Abstract

Is the Unproductive Firm the Foundation of the Most Efficient Economy? Penrosian Learning and the Neoclassical Fallacy

Edith Penrose’s 1959 book, The Theory of the Growth of the Firm, provides foundations for a theory of innovative enterprise. Penrose’s theory of the firm is also an antidote to theory, taught by PhD economists to millions upon millions of college students for over seven decades, that the most unproductive firm is the foundation of the most efficient economy. The dissemination of what I call the “neoclassical fallacy” to began with Paul A. Samuelson’s textbook, Economics: An Introductory Analysis, first published in 1948. Over the decades, the neoclassical fallacy has persisted through 18 revisions of Samuelson, Economics and in its countless “economics principles” clones. This essay challenges the intellectual hegemony of neoclassical economics by exposing the illogic of its foundational assumptions about the role of the firm in the operation and performance of a modern economy. The neoclassical fallacy gained popularity in the 1950s, as Samuelson revised Economics three times. Meanwhile, Penrose derived the logic of organizational learning that she lays out in TGF from the facts of firm growth, absorbing what was known in the 1950s about the large corporations that had come to dominate the U.S. economy. Also, during that decade, the knowledge base on the growth of firms on which economists could subsequently draw was undergoing an intellectual revolution, led by the business historian, Alfred D. Chandler, Jr., who, in his 1962 book, Strategy and Structure, independently corroborated Penrose’s theoretical perspective.
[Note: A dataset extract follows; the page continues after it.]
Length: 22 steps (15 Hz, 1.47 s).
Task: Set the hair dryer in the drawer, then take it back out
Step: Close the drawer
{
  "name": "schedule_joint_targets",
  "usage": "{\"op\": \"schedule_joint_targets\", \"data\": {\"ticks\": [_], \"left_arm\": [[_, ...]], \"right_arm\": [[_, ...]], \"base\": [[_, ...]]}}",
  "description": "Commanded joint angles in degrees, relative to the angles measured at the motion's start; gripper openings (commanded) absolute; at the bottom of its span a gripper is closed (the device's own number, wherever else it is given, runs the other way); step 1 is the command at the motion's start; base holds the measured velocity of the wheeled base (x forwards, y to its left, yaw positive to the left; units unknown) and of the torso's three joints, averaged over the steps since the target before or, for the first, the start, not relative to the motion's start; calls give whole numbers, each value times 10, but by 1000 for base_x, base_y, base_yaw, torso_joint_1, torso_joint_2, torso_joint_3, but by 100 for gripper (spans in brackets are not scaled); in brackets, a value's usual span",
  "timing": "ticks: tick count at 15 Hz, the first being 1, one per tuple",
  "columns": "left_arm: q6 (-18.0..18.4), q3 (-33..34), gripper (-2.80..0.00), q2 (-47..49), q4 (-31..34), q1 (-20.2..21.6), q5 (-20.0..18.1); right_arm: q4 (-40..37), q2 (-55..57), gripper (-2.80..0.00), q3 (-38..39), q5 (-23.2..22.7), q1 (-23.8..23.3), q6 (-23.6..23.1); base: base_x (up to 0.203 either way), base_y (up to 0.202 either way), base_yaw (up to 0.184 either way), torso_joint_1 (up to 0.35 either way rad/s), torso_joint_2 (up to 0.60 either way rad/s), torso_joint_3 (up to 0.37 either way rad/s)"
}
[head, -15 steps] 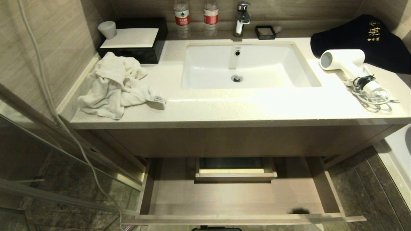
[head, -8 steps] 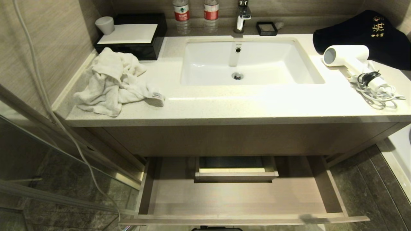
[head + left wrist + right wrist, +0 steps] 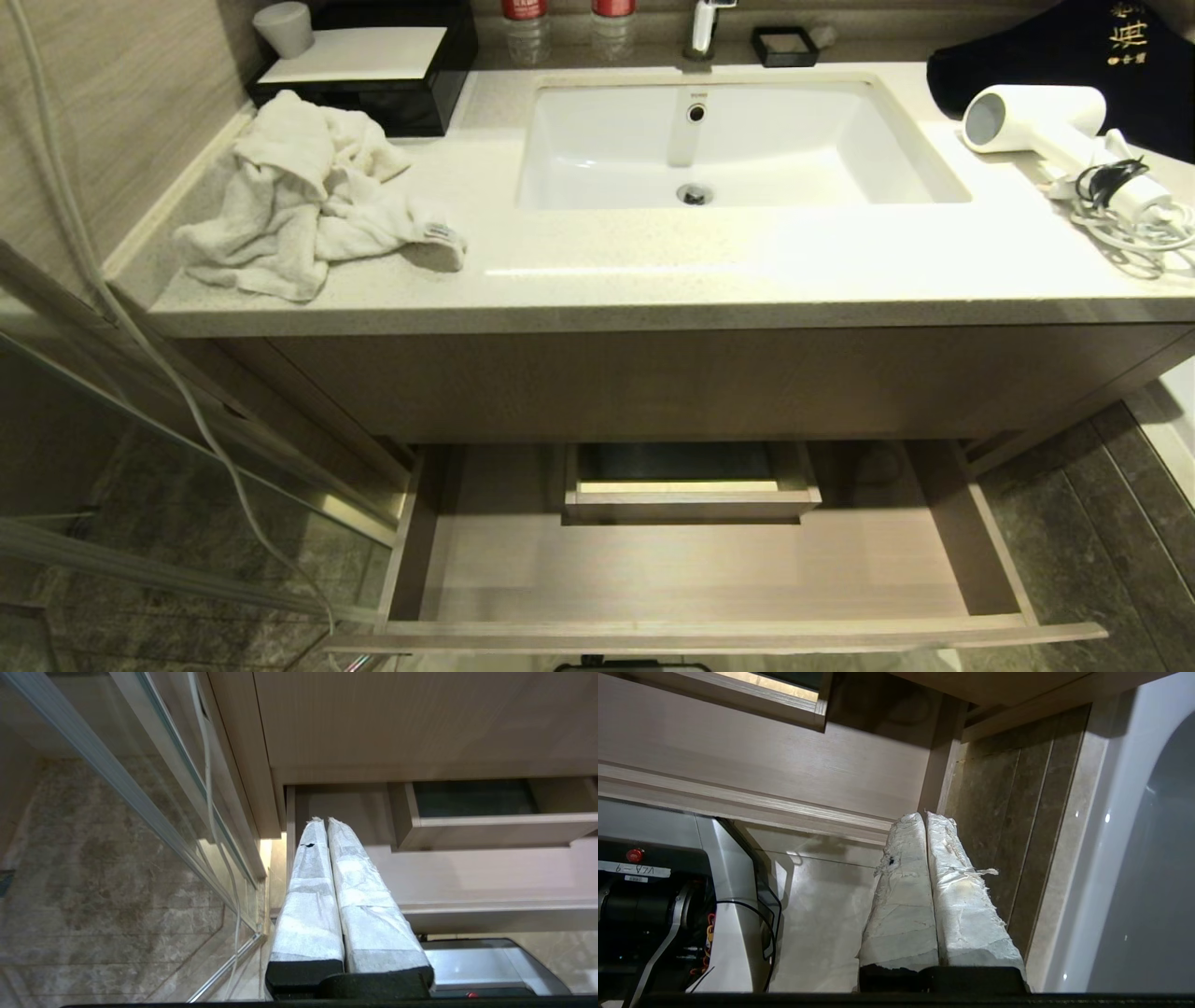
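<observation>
Right of the sink [image 3: 738, 140] lies the hair dryer [image 3: 1036, 117], handle slanting toward the counter's front-right corner, nearer the right gripper [image 3: 924, 816], pressed together low beside the open drawer [image 3: 709, 569].

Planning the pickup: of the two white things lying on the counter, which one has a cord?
The hair dryer, at the counter's right end by the dark cloth; its coiled cord lies beside the handle. The towel on the left has none.

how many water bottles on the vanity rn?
2. Both stand at the back of the counter, left of the faucet: left bottle, right bottle. The frame's top edge cuts off their upper parts; more could be out of view.
</observation>
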<state>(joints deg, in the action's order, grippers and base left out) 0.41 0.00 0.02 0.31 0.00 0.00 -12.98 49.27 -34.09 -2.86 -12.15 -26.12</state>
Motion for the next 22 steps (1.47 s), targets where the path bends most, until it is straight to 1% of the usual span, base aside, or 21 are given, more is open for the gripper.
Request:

In combination, the works of Penrose and Chandler form intellectual foundations for my own work on the theory of innovative enterprise—an endeavor that has enabled me, as an economist, to recognize not only the profound importance of organizational learning for economic theory but also the fallacy of the neoclassical theory of the firm for our understanding of the central institution of a modern economy, the business corporation.